**The task:** Search the data for the word "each". Reproduce every line where it is found.
--------
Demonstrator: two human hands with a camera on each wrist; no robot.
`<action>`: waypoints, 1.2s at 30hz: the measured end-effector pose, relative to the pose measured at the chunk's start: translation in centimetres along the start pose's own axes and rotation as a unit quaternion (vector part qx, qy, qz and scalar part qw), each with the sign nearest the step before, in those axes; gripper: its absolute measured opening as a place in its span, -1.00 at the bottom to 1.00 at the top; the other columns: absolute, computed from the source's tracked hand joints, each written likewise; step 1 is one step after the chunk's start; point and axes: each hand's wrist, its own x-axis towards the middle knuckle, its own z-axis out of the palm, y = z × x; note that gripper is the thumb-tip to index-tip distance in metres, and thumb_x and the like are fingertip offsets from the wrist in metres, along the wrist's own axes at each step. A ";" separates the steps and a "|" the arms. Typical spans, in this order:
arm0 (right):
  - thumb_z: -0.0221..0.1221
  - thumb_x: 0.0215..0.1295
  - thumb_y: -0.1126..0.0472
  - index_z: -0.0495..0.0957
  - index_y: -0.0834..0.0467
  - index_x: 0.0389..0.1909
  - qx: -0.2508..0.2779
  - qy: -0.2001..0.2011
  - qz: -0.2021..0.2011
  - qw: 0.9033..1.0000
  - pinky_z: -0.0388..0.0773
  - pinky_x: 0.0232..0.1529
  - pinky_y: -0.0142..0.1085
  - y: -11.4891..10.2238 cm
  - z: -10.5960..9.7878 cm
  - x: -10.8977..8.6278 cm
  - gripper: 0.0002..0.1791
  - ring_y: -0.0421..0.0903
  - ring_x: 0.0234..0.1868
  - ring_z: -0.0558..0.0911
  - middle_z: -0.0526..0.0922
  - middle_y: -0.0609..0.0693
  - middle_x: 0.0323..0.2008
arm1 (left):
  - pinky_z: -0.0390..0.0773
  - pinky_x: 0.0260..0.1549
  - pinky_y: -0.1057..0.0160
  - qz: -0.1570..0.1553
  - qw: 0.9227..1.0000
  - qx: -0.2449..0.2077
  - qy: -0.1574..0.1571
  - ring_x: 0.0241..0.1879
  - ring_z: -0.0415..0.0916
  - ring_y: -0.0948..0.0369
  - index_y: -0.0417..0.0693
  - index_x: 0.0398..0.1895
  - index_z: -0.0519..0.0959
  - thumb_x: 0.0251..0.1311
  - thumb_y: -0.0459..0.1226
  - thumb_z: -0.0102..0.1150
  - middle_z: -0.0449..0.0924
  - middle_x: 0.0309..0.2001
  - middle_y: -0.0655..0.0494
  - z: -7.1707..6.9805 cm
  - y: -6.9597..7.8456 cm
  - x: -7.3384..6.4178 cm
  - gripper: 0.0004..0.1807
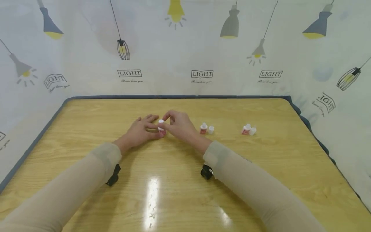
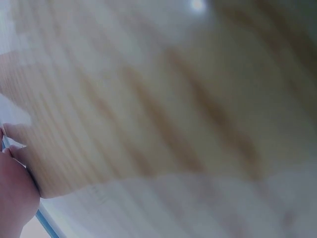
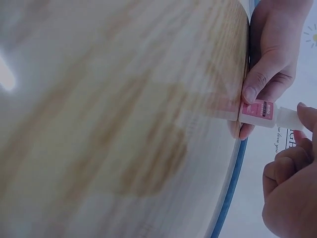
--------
**Result of the exercise:**
Demonstrator: two human hands with a camera on each wrist; no robot.
`<action>`: waypoints, 1.2s at 30hz: the measured end-effector pose, relative to the pose measured at the chunk's start: translation in centimetres along the start pose's own axes and rotation as a unit quaternion (vector part qx, qy, qz and scalar part qw), each with the sign nearest the step before, in those axes; gripper: its absolute measured opening as a place in its span, -1.00 at the bottom to 1.00 at the top; the other columns: absolute, computed from the source's tracked hand joints, each written likewise; step 1 is one step after the chunk's start; point and axes: each hand's wrist, its own x-axis towards the middle knuckle, its own z-axis out of the palm, y = z × x; note that gripper is the thumb-tip to index-tip distance in metres, and thumb_x and the like are fingertip offsets from the wrist in metres, along the wrist's own axes at each step. A ";" separates the steps and a "|" the arms. Typical spans, in this order:

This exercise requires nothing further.